(Description of the task)
From the first line of the material through the line containing "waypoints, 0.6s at", restate everything word for word and nothing more.

(Supplied data)
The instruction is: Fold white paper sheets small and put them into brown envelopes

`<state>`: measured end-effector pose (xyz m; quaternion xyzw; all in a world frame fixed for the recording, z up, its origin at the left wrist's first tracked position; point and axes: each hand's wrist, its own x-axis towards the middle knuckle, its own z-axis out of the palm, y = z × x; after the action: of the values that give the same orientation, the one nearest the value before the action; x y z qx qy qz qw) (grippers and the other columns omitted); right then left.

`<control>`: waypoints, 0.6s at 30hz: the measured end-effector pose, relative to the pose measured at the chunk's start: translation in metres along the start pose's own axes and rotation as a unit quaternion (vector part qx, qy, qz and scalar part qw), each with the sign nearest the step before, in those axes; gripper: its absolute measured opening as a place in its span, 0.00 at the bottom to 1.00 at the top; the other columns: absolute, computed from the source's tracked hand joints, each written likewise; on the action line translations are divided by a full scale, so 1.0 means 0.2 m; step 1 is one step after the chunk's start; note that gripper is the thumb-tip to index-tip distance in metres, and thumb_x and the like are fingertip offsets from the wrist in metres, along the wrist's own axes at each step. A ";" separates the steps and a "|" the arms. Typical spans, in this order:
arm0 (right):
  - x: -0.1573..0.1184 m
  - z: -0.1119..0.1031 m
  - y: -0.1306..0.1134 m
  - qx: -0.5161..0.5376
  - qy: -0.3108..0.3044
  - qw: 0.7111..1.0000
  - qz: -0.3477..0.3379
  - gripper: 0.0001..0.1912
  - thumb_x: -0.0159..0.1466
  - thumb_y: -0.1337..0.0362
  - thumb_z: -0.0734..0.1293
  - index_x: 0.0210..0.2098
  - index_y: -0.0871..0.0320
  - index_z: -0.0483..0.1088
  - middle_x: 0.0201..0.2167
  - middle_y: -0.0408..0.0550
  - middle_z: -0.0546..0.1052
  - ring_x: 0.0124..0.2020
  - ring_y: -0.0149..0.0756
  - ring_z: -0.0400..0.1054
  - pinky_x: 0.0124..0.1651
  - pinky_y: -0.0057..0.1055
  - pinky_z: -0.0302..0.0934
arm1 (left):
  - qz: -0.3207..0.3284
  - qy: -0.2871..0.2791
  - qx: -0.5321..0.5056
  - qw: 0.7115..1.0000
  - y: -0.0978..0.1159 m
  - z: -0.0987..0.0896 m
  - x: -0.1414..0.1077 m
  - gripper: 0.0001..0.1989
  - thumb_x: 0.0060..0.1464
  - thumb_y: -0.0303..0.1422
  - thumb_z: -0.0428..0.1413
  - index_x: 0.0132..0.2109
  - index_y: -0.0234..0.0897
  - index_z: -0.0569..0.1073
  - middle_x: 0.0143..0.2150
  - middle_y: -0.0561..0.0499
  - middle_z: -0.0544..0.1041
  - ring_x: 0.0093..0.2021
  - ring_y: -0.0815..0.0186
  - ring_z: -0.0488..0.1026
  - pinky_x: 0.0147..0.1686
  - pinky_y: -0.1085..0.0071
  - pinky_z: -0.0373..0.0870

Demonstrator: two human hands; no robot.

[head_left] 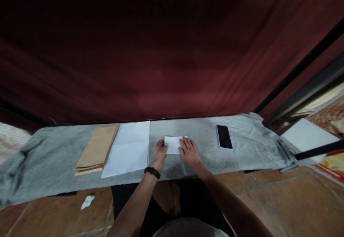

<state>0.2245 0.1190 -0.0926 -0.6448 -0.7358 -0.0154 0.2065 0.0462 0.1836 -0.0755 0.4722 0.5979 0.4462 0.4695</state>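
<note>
A small folded sheet of white paper lies on the grey cloth in front of me. My left hand is at its left edge, thumb on top and fingers curled at the edge, pinching it. Across the paper's right side, my right hand rests flat with its fingers spread, pressing on it. To the left of my left hand is a stack of large white sheets with a crease across the top one. Beyond that sits a pile of brown paper envelopes.
A smartphone with a dark screen lies right of my hands. Grey cloth covers the narrow bench, against a dark red panel. A white scrap is on the tiled floor. Printed boxes stand at far right.
</note>
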 end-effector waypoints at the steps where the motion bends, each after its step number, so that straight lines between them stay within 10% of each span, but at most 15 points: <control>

(Reply)
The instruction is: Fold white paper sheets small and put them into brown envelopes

`<state>`: measured end-effector pose (xyz m; quaternion xyzw; all in a world frame fixed for the recording, z up, its origin at the left wrist's first tracked position; point and axes: each hand's wrist, its own x-axis towards the middle knuckle, its own z-axis out of the palm, y = z × x; after the action: of the values that give the same orientation, the one nearest the value before the action; x y z qx qy qz qw) (grippers and the other columns omitted); right then left.

`<control>`: waypoints, 0.6s at 30hz: the measured end-effector pose, relative to the pose measured at the chunk's start: translation in metres along the start pose's own axes and rotation as a unit quaternion (vector part qx, qy, qz and scalar part qw), each with the sign nearest the step before, in those axes; gripper: its absolute measured opening as a place in its span, 0.00 at the bottom to 1.00 at the top; the other columns: absolute, computed from the source's tracked hand joints, each written likewise; on the action line translations are divided by a full scale, so 1.0 means 0.2 m; step 1 is one step after the chunk's start; note that gripper is the thumb-tip to index-tip distance in metres, and thumb_x and the like are fingertip offsets from the wrist in metres, along the wrist's own axes at each step. A ";" separates the steps and a "|" the arms. Typical spans, in this order:

The exercise requires no additional output.